II- Também não é a qualificação de agente administrativo que determina, por si só, a qualificação, como pública, de uma relação de emprego e a competência dos tribunais administrativos para conhecer de tal questão, visto que o emprego público se obtem qualquer que seja a relação jurídica de emprego (pública ou privada).
III- Assim, o que define a relação de emprego com a Administração Pública, como pública, é a profissionalidade e o carácter e regime público de tal relação.
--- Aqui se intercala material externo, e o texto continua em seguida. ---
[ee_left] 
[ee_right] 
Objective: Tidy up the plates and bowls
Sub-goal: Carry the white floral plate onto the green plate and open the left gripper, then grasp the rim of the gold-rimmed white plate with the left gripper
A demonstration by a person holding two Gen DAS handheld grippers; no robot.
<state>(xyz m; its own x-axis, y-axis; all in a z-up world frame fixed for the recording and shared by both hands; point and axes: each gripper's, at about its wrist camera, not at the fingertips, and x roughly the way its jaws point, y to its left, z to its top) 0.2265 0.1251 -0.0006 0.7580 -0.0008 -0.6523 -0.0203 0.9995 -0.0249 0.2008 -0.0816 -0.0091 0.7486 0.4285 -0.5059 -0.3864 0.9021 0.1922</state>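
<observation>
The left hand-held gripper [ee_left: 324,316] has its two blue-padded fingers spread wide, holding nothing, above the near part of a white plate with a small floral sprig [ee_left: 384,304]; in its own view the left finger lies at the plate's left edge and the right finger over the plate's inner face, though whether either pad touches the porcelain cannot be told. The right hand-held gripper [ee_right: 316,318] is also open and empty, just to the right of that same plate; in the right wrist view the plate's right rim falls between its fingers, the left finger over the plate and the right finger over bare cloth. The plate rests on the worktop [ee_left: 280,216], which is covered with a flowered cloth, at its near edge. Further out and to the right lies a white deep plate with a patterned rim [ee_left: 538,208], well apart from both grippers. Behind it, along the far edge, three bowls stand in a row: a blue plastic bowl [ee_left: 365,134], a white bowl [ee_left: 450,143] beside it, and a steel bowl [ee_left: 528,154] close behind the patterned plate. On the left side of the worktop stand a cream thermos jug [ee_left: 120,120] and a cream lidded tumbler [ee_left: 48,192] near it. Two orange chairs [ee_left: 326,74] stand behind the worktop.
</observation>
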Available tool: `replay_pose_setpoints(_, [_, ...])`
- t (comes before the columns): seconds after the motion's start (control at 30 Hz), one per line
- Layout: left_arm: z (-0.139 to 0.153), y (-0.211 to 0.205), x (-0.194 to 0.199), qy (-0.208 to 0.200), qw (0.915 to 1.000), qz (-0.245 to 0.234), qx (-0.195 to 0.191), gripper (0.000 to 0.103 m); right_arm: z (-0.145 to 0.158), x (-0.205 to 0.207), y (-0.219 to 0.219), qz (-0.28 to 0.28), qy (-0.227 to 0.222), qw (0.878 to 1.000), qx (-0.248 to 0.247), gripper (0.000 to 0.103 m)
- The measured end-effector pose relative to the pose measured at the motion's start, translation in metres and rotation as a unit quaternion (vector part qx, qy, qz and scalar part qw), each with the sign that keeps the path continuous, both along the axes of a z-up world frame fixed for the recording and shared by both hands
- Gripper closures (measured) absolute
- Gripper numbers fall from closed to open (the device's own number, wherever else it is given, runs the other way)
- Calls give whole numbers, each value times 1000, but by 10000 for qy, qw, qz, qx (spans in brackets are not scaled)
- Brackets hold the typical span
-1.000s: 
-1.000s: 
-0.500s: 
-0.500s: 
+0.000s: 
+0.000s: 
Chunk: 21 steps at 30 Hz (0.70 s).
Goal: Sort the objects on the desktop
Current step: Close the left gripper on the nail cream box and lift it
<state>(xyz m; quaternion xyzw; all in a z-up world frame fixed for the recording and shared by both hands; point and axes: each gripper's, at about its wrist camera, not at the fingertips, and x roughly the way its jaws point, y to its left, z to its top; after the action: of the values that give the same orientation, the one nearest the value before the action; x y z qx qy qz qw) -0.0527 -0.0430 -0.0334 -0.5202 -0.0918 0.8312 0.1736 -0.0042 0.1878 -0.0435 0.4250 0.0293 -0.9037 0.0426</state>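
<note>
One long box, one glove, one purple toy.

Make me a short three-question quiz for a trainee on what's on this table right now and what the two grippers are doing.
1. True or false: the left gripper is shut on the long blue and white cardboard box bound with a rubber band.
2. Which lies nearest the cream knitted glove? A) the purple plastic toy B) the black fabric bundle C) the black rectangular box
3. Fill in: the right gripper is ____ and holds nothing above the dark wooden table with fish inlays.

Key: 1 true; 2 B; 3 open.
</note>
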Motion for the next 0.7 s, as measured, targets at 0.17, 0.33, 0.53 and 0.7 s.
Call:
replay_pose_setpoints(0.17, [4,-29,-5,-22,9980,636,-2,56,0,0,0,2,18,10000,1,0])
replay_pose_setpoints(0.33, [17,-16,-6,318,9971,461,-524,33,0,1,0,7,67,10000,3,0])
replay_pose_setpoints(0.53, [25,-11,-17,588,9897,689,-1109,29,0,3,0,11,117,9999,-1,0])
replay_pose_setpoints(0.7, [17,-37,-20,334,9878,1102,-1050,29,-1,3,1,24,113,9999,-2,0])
IV- Deste modo, se as recorrentes exerceram funções próprias de uma categoria da função pública, para um serviço público, sob o comando dos respectivos orgãos, sujeitos a um regime de direito público no que concerne ao poder de direcção disciplinar, da hierarquia, do horário de tempo completo e com carácter de profissionalidade, tem de concluir-se que a relação de emprego com a Administração tem natureza pública.
V- Pelo que o acto que denegou as pretensões formuladas pelas recorrentes, destinadas a obter o cumprimento dos direitos emergentes dessa relação pública de emprego,
é um acto administrativo, para cujo conhecimento da legalidade, são competentes os tribunais administrativos.